Tamriel Infinium: Unpacking the Elder Scrolls Online presentation at E3
During his presentation, Firor mentioned a lot of things worth considering. He had a very short time to not only tell existing fans what was happening in the game this year, but he also had to remind people of how great ESO is right now. Of course, he was hoping to get new players interested in the game. He knew that ESO wasn’t always well-received, but he had to show how far the game has come. Here’s how he did it.
Best MMO of the year
When Firor first took the stage he mentioned that ESO was awarded Best MMO of the Year three years in a row. Given how many gaming publications there are in the world, it’s not impossible at all, but ESO was hardly a new MMO even three years ago. It’d be an odd thing for a game that age to actually be awarded Best MMO for one year let alone three years in a row well after its initial release. So statement is actually true, but you have to look at multiple different sources to make it so.
For example, at the end of 2017, the staff here awarded Elder Scrolls Online the MMORPG of the Year based on our impressions of the game. “ZeniMax isn’t just doing the minimum to get by; it feels as if the game is on an upward trajectory with plenty of substance being added,” our article said. Overwhelmingly, our readers agreed with us. Prior to that, however, ESO was in the running for MMO of the Year, but it was ultimately granted to Black Desert Online by the staff. And the Massively OP readers disagreed. In fact, our readers agreed that Elder Scrolls Online was the MMO of the Year in in 2016 and 2015, too.
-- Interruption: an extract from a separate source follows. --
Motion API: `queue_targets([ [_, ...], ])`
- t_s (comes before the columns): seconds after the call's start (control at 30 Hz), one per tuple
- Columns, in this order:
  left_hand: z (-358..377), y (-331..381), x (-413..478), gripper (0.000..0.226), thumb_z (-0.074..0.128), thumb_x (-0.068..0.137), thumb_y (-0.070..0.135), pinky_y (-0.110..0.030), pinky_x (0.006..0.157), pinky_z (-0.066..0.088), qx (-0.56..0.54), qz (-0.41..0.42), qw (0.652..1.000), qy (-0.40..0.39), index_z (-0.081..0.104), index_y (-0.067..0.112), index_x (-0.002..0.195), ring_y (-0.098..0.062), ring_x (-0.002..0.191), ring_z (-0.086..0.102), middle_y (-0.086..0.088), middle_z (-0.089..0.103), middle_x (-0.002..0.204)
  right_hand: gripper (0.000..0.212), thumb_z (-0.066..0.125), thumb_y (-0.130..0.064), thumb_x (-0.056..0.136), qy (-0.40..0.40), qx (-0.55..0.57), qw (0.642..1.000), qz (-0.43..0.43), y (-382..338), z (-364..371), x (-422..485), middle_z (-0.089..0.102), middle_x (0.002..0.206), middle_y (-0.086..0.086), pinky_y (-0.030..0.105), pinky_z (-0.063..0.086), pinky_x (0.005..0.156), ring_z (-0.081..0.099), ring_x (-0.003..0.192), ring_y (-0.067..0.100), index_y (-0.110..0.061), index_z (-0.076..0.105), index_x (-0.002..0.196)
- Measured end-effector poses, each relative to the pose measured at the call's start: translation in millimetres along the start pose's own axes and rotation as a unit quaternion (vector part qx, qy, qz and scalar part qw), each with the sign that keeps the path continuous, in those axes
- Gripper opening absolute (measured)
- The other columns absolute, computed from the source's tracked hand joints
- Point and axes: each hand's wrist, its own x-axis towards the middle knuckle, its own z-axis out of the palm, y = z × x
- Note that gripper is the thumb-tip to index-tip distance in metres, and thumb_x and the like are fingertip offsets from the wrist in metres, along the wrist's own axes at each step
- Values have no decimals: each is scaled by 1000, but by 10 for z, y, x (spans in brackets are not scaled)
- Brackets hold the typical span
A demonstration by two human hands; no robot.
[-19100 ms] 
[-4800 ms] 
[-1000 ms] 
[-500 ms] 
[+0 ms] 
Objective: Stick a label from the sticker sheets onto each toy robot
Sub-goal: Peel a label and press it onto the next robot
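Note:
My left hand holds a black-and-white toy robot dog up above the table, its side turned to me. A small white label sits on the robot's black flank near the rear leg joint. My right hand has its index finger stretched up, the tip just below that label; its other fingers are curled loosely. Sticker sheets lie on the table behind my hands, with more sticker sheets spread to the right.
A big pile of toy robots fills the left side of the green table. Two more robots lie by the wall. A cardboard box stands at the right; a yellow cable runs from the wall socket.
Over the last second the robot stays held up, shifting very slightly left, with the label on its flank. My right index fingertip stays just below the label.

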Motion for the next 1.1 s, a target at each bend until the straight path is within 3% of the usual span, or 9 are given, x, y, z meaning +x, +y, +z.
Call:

In other words, even if all you did was read Massively OP, you could legitimately assert that the game had been called MMO of the year three years in a row – and obviously, Massively OP is not the only site that dishes out MMO awards every December.
How many players does ESO actually have?
Firor said that ESO counts 11 million players, and if you’ve been playing games for any length of time, you know that can be a bit misleading. So what would be the less misleading way to present that number? And how many people actually play ESO? I guess that depends a lot on how you break down that information.
We know that new people are buying the game all the time. With multiple releases of the game, it’s difficult to track. Summerset and Morrowind both count as independent sales because they aren’t just an expansion. They include the base game. Then One Tamriel and the launch version of ESO have different external sales numbers, too. Not everyone who bought the expansion created a different account. We have to assume that Firor’s number of 11 million is correct. But as we know, that didn’t happen in a single year.
As of February 2017, we know that ESO boasted 8.5 million players, which can be assumed to be boxes sold or accounts made since they coincide so closely. That is a million and a half more players than was reported the year before that. Then at E3 last year (only a couple of months after the February announcement), ZeniMax released a Morrowind trailer reaction video that said it had “10 million heroes,” which likely meant “accounts made,” each one of which constituted at least one box sale. That means over the last year we did see a bit of a slow down in new people buying the game, but does that mean that fewer people are playing it?
There is no real source for the number of concurrent players that will give us an accurate measure of the number of players across all platforms, but there is one source that gives us data on the number of players on its platform: Steam.
Steam Charts gives us the number of peak players per month since the launch of ESO on Steam in July of 2014. There is a shocking spike of Steam players, from 6,653 peak players in October 2016 to 29,305 peak players in November 2016. This coincides with the launch of One Tamriel. From there, we see peaks and valleys, but it’s never been as low as it was before One Tamriel and it’s only been higher once. The average peak players on Steam has been 18,000 over the last 19 months.
Of course, that’s just Steam – it doesn’t count PC players off Steam, and it doesn’t count players on console at all. If the other platforms have experienced similar results, then ESO is surely one of the most healthy MMORPGs on the market.
Many times, when people hop up on the stage of a giant game convention — especially when they know their words are going to be forever broadcast over the internet — they will fudge the numbers they give so that they look good for the press, their shareholders, and over course, their boss. I wouldn’t exactly blame anyone for wanting to make the game look better than it is, but based on the numbers I found, it doesn’t look like look as if Firor was exaggerating.
Of course, Firor had to give the biggest number he could so that everything looks gigantic, and we know that MMO numbers are never going to look as impressive as single-player numbers unless they account for the long-haul – which is what MMOs should be made for.
I admit that I jumped into this research assuming I’d find ZeniMax exaggerating its numbers or giving us numbers that had little practical meaning, but I am glad to find out that I was wrong. What are your thoughts? Do you think that ZeniMax is still fudging the numbers? What evidence have you found that supports or discredits Firor’s statements? Let me know in the comments.